Pusan on the slow Mugunghwa train, cans of cheap Cass passing between Joy and I. Talking the evening away. Girls across the aisle have a camera that shoots, clicks, prints. They take our picture and kindly offer the tiny Polaroids. They are going to the film festival, too. All signs point auspicious, with sweet neighbors and a hushed, drunken roll towards the coast. Visits to the snack car, marvel at the train’s karaoke room (naeori-ban) and massage parlor. The rest of the ride spent lounging on the plush, carpeted floor of the snack car with new American friends. Discussions of couch-surfing, Catholic backgrounds, and the Korean penchant for opportunistic napping. I like these people. And at some point, I must lay down across the bar-stools for a nap myself, because that’s where I wake up, some hours later.

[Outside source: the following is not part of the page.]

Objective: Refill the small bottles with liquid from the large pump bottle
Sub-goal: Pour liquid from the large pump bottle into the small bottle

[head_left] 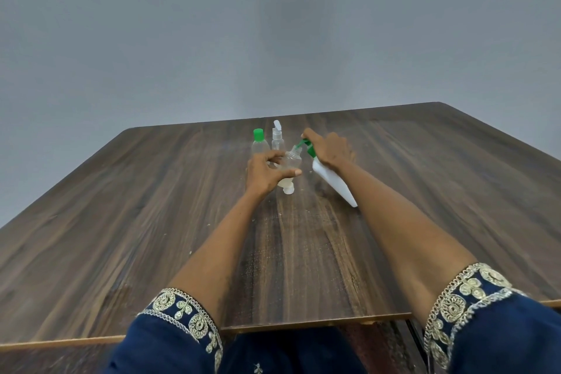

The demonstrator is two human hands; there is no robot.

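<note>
My left hand (267,171) grips a small clear bottle (290,162) with its neck uncapped; some pale liquid sits in its lower part. My right hand (329,149) holds the large white pump bottle (334,182) tilted toward it, fingers on the green pump head (306,146), whose nozzle touches the small bottle's mouth. A white cap (288,190) lies on the table just in front of the held bottle. Behind stand a clear bottle with a green cap (259,143) and a clear spray bottle with a white top (277,138).
Everything rests on a dark wooden table (151,222) set against a grey wall. The table's near edge runs just above my blue embroidered sleeves, and its far edge lies right behind the bottles.
</note>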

A night at the Western Bar in Pusan, no name recalled. A bottle of cheap champagne shared at the bar. The self-professed ‘curly-haired freak’ from Gwangju accompanies me through good tunes and bad, and I have a chance to try out the K-Pop moves I’ve picked up. Dance night can never go wrong with a game partner! The next day brings explorations of Pusan’s Hyundae and Gwanghamun Beaches. A tour of the Jagalchi Fish Market, and service flounder, fried fresh and crispy with a bit of salt. Delicious. Pristine sky-scrapers push up to the edge of the sand, looming and shining in the sun. It’s October and I didn’t bring my suit, but we strip down anyway, to our tights and tee-shirts, and wade and thrash into the freezing, clean, and deep waters. Jet-skis zoom too close, I dive to the bottom, gaping fresh breaths at the surface, and then slowly float back to shore on the waves.

Fast-forward through the foreigner’s district, Itaewon. Highs, lows. Early nights discover the glorious gay bars, billiards bar, and Roofer’s for spoken word, plays, and music. Errant scenes I’d wished I’d overlooked are leopard-prints and heels posed in doorways, waiting for the next visitor. A blond soldier hops over the fence and rushes in. Another night soon after, also involving the military, brings a frightening and sudden incident at my beloved egg-burger cart, leaving me shaken. Neon swirls into curbs into traffic lights, and after the calls to 119, there is little more that I can do. The walk back to Spacious Two is very quiet.